Sunrise at the Cabana

 

Valhalla Sunset

Birthdays, holidays, a graduation, and homecoming court were celebrated with family and friends.  These are frequent with 6 children, 5 grandkids, 2 sets of parents, 5 siblings, 6 neices & nephews, grandparents, and old & new friends.  But one celebration was bittersweet. The life of my 95-year grandmother was celebrated at her memorial service in August.  Grandma Paula’s  last Christmas, she is pictured with Grandpa Earl, our youngest 5th generation grandson, Eli and his mommy, Rachel .
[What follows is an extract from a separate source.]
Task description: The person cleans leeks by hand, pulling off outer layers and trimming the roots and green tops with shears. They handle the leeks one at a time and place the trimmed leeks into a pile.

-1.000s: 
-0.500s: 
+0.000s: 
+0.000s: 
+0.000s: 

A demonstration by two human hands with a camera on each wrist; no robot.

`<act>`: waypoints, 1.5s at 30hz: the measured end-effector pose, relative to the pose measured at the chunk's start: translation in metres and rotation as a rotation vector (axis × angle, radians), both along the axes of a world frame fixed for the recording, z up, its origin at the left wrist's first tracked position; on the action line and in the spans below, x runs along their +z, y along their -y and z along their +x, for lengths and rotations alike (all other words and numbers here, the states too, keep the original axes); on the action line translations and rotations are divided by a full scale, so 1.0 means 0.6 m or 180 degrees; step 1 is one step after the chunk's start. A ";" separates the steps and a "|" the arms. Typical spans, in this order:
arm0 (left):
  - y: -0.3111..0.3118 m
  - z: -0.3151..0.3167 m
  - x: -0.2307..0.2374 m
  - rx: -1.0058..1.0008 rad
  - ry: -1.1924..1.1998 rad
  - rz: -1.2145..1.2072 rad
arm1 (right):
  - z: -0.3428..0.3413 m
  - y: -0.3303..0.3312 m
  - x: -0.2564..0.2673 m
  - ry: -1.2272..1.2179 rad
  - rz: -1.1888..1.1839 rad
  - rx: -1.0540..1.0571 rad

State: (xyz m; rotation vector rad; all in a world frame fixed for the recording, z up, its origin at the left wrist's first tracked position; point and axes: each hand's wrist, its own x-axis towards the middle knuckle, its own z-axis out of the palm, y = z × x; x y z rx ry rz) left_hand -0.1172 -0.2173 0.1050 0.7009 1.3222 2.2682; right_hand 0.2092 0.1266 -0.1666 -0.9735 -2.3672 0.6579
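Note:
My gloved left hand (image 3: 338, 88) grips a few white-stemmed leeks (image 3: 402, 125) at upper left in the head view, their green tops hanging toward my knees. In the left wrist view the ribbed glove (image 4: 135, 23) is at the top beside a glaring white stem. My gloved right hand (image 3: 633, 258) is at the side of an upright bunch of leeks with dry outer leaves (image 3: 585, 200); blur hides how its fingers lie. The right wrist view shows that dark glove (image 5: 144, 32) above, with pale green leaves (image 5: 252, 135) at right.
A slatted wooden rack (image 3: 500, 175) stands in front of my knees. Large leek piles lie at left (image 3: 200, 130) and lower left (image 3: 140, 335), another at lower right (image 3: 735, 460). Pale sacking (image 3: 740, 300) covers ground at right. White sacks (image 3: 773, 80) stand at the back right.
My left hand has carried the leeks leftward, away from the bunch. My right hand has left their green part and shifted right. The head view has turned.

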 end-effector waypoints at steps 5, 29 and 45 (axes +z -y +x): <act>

 For 9 months in 2011 Dean and I were apprentices for an organic farm called EarthDance Farms in Ferguson, Missouri. We enjoyed it so much that will do more than same as “sophomore farmies”. We purchased our very own greenhouse so we can play in the dirt even more.  Here is a photo of Dean & I as Santa & Mrs. Claus for Ferguson’s 4th of July Parade themed “Christmas in July”.  We celebrated our nation’s  freedom with our EarthDance friends before the Minnesota vacation to Valhalla to see old friends.   My 33 & 1/3 high school reunion came in September, and Rainer’s homecoming court in October.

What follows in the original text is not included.